As for butter breaking and showing through, I don't think they pose much of a problem. Whenever the butter exposes through, I just slice a piece of dough from the edge and patch up the exposed butter. And as for the butter breaking, I don't think it really matters. I say this because after you cut up the dough into triangles, the triangles get stretched. During the stretching, wouldn't the butter break anyway? 

If you don't want to waste butter, start with a smaller recipe.


BakingBetty's picture

Yes, I'll definately be halving the recipe next time! On the video of the link above the man has the butter in little rectangular shavings. I imagine this would be much easier to role. If the butter is breaking through the top layer of dough, it would be breaking through, or at least unevenly pressing, on lower layers.On the same video, he also says not to roll too thin so as not to squash the butter through the dough - I don't THINK I did this, but next time I'll be very wary.

Breadandwine's picture

You can spend a little or a lot of time making your croissants. Obviously the more time you spend on them, the more likely they are to turn out well. But I've made croissants in as little as 90 minutes, just using marge.

I find it easier to slice whatever fat you're using, and chill it in the freezer for 20 minutes or so before use.

Here's my take on croissants - and Danish pastries:


BakingBetty's picture

Thanks for the link - very interesting. Are danishes less demanding than croissants to make?
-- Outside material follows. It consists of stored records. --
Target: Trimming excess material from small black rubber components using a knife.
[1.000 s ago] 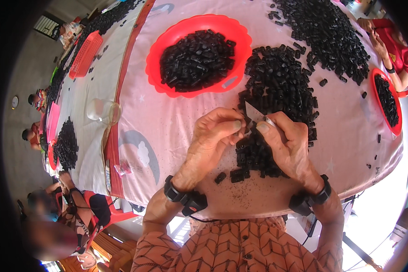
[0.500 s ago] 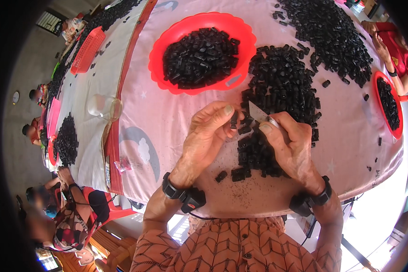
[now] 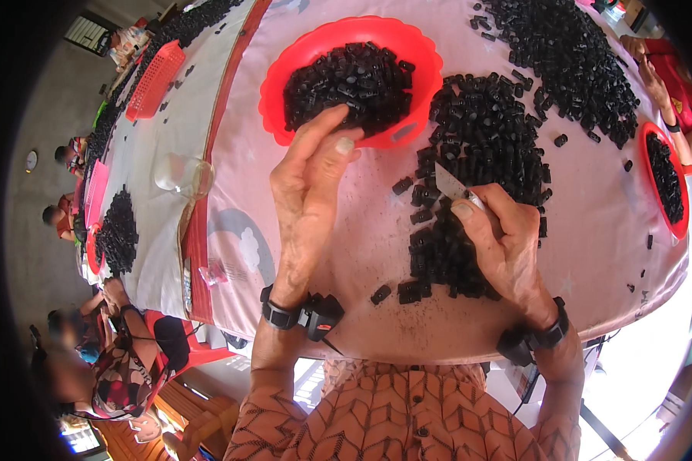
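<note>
My left hand (image 3: 306,184) reaches to the near rim of a scalloped red bowl (image 3: 273,84), fingers stretched out and apart, with no piece showing in it. Small black plastic pieces (image 3: 350,73) are heaped in the bowl. Closed round the handle of a small knife (image 3: 449,184) is my right hand (image 3: 507,238); the blade points up and left above a spread of similar black pieces (image 3: 484,138) on the pink tablecloth (image 3: 323,253). A few loose pieces lie between the bowl and the knife.
Another large pile of black pieces (image 3: 569,69) lies at the far right. A second red bowl (image 3: 680,223) stands by a person in red (image 3: 680,100). To the left are a clear container (image 3: 183,177), a red basket (image 3: 155,81) and a smaller pile (image 3: 118,230). Other people sit along the left.
My left hand has moved up and left to the bowl; the black piece it pinched no longer shows in its fingers. My right hand stays near the pile with the knife.
</note>
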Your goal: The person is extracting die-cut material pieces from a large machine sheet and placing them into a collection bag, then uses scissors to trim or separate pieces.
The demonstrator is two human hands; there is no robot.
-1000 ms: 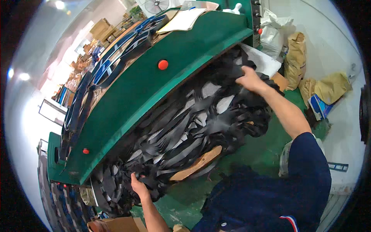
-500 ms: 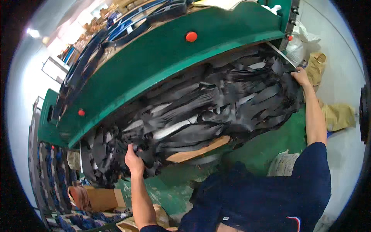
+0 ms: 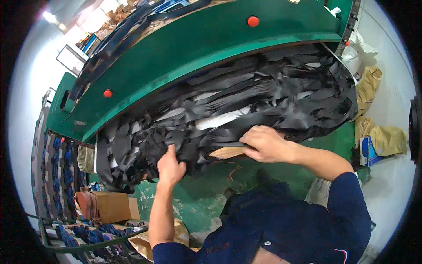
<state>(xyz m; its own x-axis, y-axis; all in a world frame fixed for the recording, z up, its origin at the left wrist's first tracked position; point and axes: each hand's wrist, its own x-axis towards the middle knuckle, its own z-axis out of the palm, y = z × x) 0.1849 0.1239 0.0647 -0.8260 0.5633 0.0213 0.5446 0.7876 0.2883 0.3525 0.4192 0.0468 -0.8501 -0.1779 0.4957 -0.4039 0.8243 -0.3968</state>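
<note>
A long, thick heap of black sheet-like strips (image 3: 303,112) lies under the front of a green machine (image 3: 184,66). At the heap's near edge, left of the middle, my left hand (image 3: 171,167) is closed on the strips, thumb on top and the other fingers mostly hidden. My right hand (image 3: 270,145) is at the near edge, right of the middle. Its fingers are bent over the black strips, and the thumb is below them beside a tan flat piece (image 3: 226,152). Pale grey pieces (image 3: 223,119) show among the black ones.
Red buttons (image 3: 252,21) sit on the machine's front. A cardboard box (image 3: 112,207) and racks of dark blue parts (image 3: 66,176) stand at left. Tan sacks (image 3: 389,140) and a white bag (image 3: 354,57) lie by the right wall. The floor (image 3: 198,193) is green.
My right hand has left the heap's far right corner and come in to the near edge by the tan piece. My left hand stays at the near edge. The whole view has shifted.
</note>
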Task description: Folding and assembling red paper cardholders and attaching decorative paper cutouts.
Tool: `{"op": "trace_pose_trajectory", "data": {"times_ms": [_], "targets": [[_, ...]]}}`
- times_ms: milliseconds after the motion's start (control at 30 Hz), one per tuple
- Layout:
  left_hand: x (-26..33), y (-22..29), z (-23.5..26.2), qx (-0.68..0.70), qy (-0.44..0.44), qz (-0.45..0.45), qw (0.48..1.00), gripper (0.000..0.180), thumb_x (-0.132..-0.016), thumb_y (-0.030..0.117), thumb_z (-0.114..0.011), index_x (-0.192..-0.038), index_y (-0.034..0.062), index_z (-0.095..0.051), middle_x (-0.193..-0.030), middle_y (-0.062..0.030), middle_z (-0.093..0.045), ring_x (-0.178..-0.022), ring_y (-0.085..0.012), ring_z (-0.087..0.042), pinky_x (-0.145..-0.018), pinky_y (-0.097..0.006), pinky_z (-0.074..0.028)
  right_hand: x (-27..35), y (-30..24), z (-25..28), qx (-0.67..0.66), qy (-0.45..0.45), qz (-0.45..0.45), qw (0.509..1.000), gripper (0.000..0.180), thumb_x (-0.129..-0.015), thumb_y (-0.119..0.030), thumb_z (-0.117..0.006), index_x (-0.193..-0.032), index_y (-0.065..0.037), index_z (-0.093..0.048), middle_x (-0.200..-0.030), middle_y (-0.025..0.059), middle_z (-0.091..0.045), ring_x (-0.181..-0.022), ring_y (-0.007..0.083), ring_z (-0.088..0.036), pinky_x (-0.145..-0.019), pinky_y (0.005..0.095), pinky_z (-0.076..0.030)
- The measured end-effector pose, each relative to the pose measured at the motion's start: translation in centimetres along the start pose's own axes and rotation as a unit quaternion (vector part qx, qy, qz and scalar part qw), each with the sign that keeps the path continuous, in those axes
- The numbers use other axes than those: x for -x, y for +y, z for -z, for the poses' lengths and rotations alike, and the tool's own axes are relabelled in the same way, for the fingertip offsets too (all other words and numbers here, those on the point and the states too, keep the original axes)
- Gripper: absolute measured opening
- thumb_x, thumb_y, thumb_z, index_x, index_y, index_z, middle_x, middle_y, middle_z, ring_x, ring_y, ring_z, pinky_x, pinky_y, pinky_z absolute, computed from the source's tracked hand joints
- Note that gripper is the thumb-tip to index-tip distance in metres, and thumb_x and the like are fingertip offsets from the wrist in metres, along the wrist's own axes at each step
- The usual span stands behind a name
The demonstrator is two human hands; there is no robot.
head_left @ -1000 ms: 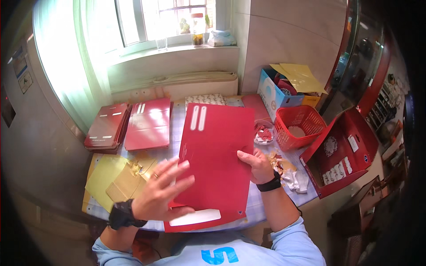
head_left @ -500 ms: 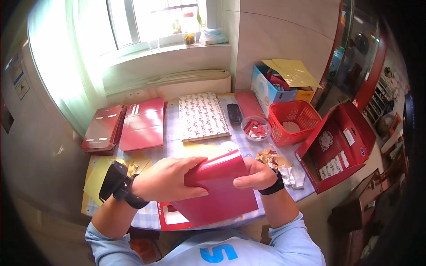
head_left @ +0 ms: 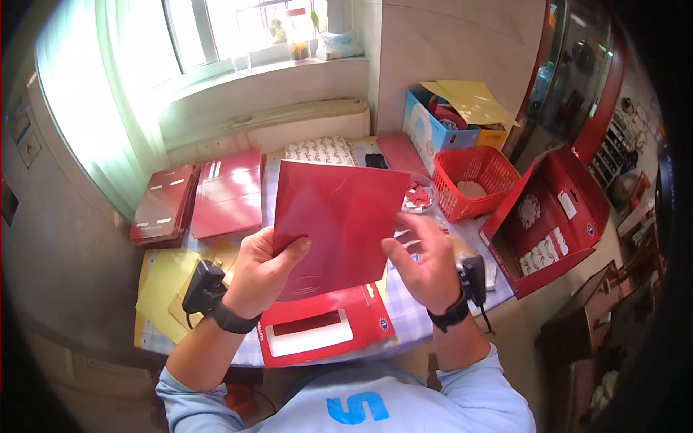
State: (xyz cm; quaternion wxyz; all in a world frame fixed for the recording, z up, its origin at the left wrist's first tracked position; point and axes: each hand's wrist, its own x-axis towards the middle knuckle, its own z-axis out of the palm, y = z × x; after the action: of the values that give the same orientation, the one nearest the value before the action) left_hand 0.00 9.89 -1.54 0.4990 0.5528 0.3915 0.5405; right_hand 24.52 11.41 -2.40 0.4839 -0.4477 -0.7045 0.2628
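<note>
A flat dark-red cardboard sheet is held up, tilted, over the near part of the table. My left hand is closed on its left edge, thumb lying across the face. Beside the right edge is my right hand, its fingers apart and the tips at or just off the cardboard; whether they touch I cannot tell. Under the sheet, at the table's front, lies a flat red package blank with a window cutout, partly covered by the sheet.
Two stacks of red cardboard, a left stack and a right stack, lie at the left. Yellow sheets are nearer. Rightward stand a red basket, a tub of scraps, a blue box and an open red box.
The red cardboard has been raised and turned to show its broad face, uncovering more of the package blank. My right hand has loosened from it and spread its fingers.
</note>
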Motion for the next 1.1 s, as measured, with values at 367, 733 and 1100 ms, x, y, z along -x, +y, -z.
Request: {"op": "trace_pose_trajectory", "data": {"times_ms": [367,733,1100], "targets": [[-0.4,-1.9,-1.1,0.140,-0.109,0.045,0.983,0.029,-0.089,0.003,-0.061,-0.118,0.0001,-0.055,-0.106,-0.0049,-0.064,-0.099,-0.0096,-0.058,-0.086,-0.026,-0.048,-1.7,0.9,-4.3,-0.454,-0.263,-0.108,0.844,0.038,-0.094,-0.020,-0.061,-0.124,0.002,-0.054,-0.114,0.0058,-0.063,-0.101,0.0106,-0.058,-0.088,0.0273,-0.047],[-0.7,-3.1,-2.2,-0.174,0.104,-0.077,0.976,0.034,-0.096,0.023,-0.056,-0.121,0.0006,-0.055,-0.075,-0.0018,-0.059,-0.067,-0.0127,-0.055,-0.063,-0.029,-0.047,-2.1,1.4,-4.6,-0.452,-0.208,-0.126,0.858,0.033,-0.097,-0.022,-0.054,-0.119,0.003,-0.058,-0.108,0.0071,-0.066,-0.098,0.0114,-0.060,-0.086,0.0276,-0.049],[0.7,-2.9,-5.1,-0.185,0.041,-0.031,0.981,0.024,-0.097,0.020,-0.054,-0.083,-0.0003,-0.054,-0.065,-0.0071,-0.052,-0.058,-0.0133,-0.049,-0.054,-0.030,-0.040,-5.5,2.6,-4.9,-0.207,0.035,-0.039,0.977,0.040,-0.097,-0.039,-0.053,-0.084,-0.001,-0.059,-0.066,-0.0035,-0.057,-0.061,0.0032,-0.047,-0.055,0.0212,-0.040]]}}
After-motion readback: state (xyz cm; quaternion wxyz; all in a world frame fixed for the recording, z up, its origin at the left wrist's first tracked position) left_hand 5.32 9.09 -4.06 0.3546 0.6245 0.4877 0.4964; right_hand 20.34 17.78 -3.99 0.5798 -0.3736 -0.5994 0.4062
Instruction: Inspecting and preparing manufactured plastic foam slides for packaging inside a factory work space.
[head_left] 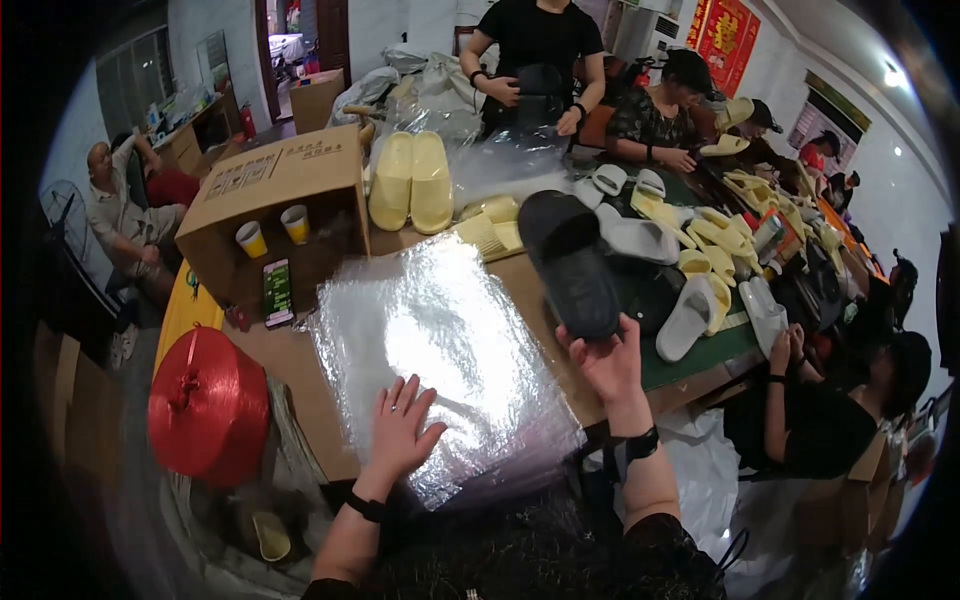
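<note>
My right hand grips a black slide sandal by one end and holds it raised at the right edge of the bag stack. It may be more than one sandal; I cannot tell. Flat on a stack of clear plastic bags lies my left hand, fingers spread, holding nothing. Just beyond the bags stands a pair of pale yellow slides. More yellow slides rest behind the bag stack.
To the left stand an open cardboard box with two cups, a phone and a large red roll of twine. Grey and yellow slides crowd the green table at right. Several people sit or stand around, one across holding dark slides.
</note>
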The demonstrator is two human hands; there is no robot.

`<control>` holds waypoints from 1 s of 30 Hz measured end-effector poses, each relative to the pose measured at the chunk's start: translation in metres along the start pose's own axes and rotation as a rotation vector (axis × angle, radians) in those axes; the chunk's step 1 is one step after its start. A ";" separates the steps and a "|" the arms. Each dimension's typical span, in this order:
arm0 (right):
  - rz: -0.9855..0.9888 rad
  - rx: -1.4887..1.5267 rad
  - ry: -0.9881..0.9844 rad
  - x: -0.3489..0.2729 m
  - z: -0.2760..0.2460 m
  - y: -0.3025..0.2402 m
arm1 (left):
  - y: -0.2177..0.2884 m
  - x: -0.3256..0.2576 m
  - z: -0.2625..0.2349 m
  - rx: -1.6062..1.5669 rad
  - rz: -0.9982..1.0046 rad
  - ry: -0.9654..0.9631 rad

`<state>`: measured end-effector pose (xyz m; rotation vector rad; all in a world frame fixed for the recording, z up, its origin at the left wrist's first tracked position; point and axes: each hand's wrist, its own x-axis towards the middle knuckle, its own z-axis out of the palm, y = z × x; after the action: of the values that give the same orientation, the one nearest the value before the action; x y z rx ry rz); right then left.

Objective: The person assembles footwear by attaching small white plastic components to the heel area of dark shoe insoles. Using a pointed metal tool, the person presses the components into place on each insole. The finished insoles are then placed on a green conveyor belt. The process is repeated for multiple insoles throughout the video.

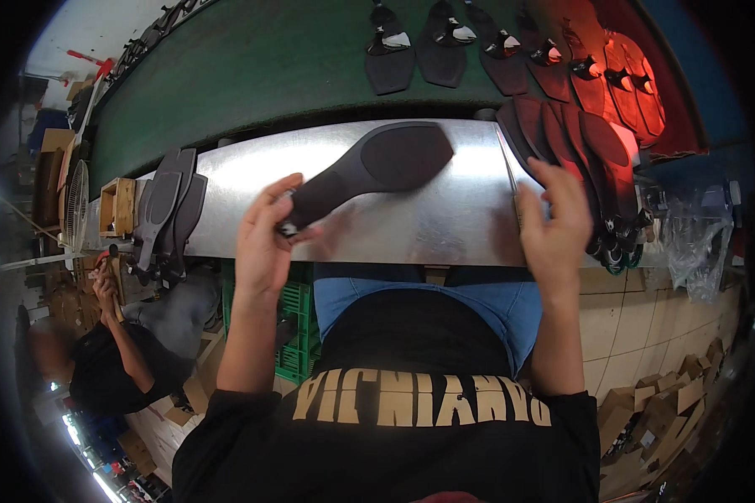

I think I really will re-attempt the croissants, but not tomorrow. Thanks for all the comments.

hanseata's picture

Betty, you might check out my newest blog post Croissants - in Buttery Heaven. I just made those, and I tried to describe every step of the way, plus photos, to show that it's not rocket science.

Happy baking,


BakingBetty's picture

What delicious looking croissants. Bits about your blog that strike me as very good are : summary before going into the recipe (why don't more people do this?). Beating the butter beforehand. Removing excess flour at each step. And the warm, damp oven - great idea! Saves me trying to prop plastic bags around the tray.

When you take the dough out of the fridge for the second+ turns, do you leave the dough to warm up a bit? I would have thought the butter would have become hard again after an hour in the fridge? Or is the butter now so thinly rolled it doesn't really matter?

Is there a printer friendly version?